> [Aim of the exercise] Repeat the entries exactly as they appear.

> [Records shown]
▬▬▬▬▬▬

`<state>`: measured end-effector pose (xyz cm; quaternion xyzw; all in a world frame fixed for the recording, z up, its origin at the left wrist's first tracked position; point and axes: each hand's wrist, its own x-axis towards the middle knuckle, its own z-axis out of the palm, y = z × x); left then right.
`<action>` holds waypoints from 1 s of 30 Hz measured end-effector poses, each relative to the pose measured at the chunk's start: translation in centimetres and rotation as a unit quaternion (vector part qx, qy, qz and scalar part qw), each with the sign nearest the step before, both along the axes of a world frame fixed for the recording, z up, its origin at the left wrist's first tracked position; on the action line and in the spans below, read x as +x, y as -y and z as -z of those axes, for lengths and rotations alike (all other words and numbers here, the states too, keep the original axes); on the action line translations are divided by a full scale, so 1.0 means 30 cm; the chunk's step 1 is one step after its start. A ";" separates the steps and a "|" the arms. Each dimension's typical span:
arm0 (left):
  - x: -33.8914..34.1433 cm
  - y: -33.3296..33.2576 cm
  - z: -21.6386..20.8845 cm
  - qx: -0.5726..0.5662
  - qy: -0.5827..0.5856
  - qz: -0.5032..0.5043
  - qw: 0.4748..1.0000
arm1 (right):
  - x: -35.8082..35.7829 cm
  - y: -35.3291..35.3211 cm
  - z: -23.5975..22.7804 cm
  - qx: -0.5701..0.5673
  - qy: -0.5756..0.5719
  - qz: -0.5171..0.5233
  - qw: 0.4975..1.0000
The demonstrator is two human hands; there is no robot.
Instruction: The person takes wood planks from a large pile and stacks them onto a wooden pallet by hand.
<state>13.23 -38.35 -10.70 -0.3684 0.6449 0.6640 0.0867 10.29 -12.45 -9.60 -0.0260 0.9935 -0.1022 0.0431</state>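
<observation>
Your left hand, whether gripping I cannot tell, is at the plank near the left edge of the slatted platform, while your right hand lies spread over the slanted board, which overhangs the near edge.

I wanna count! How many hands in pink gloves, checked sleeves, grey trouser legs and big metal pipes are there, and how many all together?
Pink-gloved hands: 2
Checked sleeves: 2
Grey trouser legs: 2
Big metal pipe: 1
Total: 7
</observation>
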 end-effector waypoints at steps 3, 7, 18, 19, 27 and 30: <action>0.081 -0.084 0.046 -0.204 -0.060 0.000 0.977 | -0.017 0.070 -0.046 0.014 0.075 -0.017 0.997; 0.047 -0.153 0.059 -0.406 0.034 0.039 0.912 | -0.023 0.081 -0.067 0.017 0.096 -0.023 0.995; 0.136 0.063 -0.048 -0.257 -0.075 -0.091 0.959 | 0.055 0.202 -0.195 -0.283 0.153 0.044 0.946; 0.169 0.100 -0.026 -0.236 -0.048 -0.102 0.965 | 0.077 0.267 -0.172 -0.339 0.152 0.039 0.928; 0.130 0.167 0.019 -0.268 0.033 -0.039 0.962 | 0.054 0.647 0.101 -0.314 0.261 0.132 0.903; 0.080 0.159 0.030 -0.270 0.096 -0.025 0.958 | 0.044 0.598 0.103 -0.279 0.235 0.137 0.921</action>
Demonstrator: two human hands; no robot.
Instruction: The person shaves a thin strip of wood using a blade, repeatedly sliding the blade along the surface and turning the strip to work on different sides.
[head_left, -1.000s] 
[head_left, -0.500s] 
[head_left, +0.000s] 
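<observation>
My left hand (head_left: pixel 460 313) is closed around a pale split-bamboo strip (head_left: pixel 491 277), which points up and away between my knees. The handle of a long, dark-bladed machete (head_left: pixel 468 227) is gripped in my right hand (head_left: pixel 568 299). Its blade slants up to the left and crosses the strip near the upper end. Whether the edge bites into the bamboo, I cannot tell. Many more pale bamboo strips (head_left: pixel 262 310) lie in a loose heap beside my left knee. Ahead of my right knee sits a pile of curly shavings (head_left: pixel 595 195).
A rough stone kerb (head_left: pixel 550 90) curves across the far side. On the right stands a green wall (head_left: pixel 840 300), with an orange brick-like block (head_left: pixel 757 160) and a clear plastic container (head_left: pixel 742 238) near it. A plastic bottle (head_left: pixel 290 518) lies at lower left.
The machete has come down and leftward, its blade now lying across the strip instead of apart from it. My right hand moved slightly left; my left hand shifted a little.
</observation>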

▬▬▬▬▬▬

> [Written reply]
`<state>`: measured end-effector pose (xyz cm; quaternion xyzw; all in a world frame fixed for the recording, z up, its origin at the left wrist's first tracked position; point and axes: each hand's wrist, its own x-axis towards the middle knuckle, its own z-axis out of the palm, y = z × x); left then right.
`<action>` holds waypoints from 1 s of 30 Hz measured end-effector poses, each relative to the pose measured at the chunk's start: translation in centimetres and rotation as a unit quaternion (vector part qx, qy, qz and scalar part qw), each with the sign nearest the step before, both along the axes of a world frame fixed for the recording, z up, its origin at the left wrist's first tracked position; on the action line and in the spans below, read x as +x, y as -y and z as -z of those axes, for lengths and rotations alike (all other words and numbers here, the states too, keep the original axes); on the action line translations are divided by a full scale, so 1.0 means 30 cm; the chunk's step 1 is one step after its start. A ";" separates the steps and a "|" the arms. Each dimension's typical span:
arm0 (left):
  - x: -33.8914..34.1433 cm
  - y: -33.3296..33.2576 cm
  - z: -21.6386..20.8845 cm
  - qx: -0.5726..0.5662
  - qy: -0.5827..0.5856
  - qz: -0.5032..0.5043
  - qw: 0.4748..1.0000
arm1 (right):
  - x: -35.8082..35.7829 cm
  - y: -35.3291..35.3211 cm
  - z: -23.5975..22.7804 cm
  - qx: -0.5701..0.5673
  - qy: -0.5756..0.5719
  - qz: -0.5171..0.5233
  - qw: 0.4975..1.0000
The demonstrator is two human hands; there is no robot.
Instruction: The person takes wood planks from a large pile and stacks them onto a wooden pallet by hand.
<state>13.23 -38.35 -10.70 -0.3684 0.6449 0.6640 0.0867 10.29 -12.45 -9.60 -0.0260 0.9935 -0.1022 0.0431</state>
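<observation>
Your left hand, whether gripping I cannot tell, is at the plank near the left edge of the slatted platform, while your right hand lies spread over the slanted board, which overhangs the near edge.

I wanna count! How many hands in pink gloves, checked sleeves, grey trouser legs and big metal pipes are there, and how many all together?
Pink-gloved hands: 2
Checked sleeves: 2
Grey trouser legs: 2
Big metal pipe: 1
Total: 7
</observation>
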 end-effector waypoints at steps 3, 7, 18, 19, 27 and 30: <action>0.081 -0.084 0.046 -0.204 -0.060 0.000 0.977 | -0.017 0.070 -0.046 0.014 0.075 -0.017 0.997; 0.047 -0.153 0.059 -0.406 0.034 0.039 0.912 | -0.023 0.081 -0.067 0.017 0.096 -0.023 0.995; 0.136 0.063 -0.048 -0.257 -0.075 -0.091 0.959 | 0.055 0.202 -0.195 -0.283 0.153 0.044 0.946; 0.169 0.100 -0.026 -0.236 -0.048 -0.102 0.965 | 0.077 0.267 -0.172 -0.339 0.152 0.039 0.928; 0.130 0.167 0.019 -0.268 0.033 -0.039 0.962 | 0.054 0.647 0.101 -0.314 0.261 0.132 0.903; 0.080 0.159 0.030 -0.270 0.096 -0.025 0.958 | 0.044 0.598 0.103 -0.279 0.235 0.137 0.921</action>
Demonstrator: two human hands; no robot.
Instruction: The person shaves a thin strip of wood using a blade, repeatedly sliding the blade along the surface and turning the strip to work on different sides.
[head_left, -1.000s] 
[head_left, -0.500s] 
[head_left, +0.000s] 
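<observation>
My left hand (head_left: pixel 460 313) is closed around a pale split-bamboo strip (head_left: pixel 491 277), which points up and away between my knees. The handle of a long, dark-bladed machete (head_left: pixel 468 227) is gripped in my right hand (head_left: pixel 568 299). Its blade slants up to the left and crosses the strip near the upper end. Whether the edge bites into the bamboo, I cannot tell. Many more pale bamboo strips (head_left: pixel 262 310) lie in a loose heap beside my left knee. Ahead of my right knee sits a pile of curly shavings (head_left: pixel 595 195).
A rough stone kerb (head_left: pixel 550 90) curves across the far side. On the right stands a green wall (head_left: pixel 840 300), with an orange brick-like block (head_left: pixel 757 160) and a clear plastic container (head_left: pixel 742 238) near it. A plastic bottle (head_left: pixel 290 518) lies at lower left.
The machete has come down and leftward, its blade now lying across the strip instead of apart from it. My right hand moved slightly left; my left hand shifted a little.
</observation>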

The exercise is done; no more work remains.